Next, further exemplary embodiments of the present invention will be described. In the following, further exemplary embodiments of the device for generating audio data for transmission to a plurality of audio reproduction units will be described. However, these embodiments are also applicable to an audio reproduction unit, a method of generating audio data for transmission to a plurality of audio reproduction units, and a program component and a computer-readable medium.

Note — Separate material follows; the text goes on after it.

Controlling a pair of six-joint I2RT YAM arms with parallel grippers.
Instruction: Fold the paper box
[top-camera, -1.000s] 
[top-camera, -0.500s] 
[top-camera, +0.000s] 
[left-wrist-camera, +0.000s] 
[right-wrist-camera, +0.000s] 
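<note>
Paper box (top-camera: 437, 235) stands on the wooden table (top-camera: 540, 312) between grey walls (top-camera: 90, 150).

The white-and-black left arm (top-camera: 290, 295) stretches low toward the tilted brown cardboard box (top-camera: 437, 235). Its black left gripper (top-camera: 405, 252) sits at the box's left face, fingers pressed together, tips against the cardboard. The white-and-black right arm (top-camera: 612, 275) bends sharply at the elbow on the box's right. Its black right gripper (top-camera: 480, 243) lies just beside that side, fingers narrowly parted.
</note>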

The audio content delivery unit of the device may be configured to transmit shared (same) audio content for playback to each of the plurality of audio reproduction units. Therefore, there is no need to transmit separate streams of audio content tailored to each individual one of the loudspeakers, which can reduce bandwidth requirements. That is, one and the same audio content can be transmitted in a manner that is not specific to each of the loudspeakers. This may allow a small bandwidth transmission of the actual audio content, eg a song, to be played back by loudspeakers.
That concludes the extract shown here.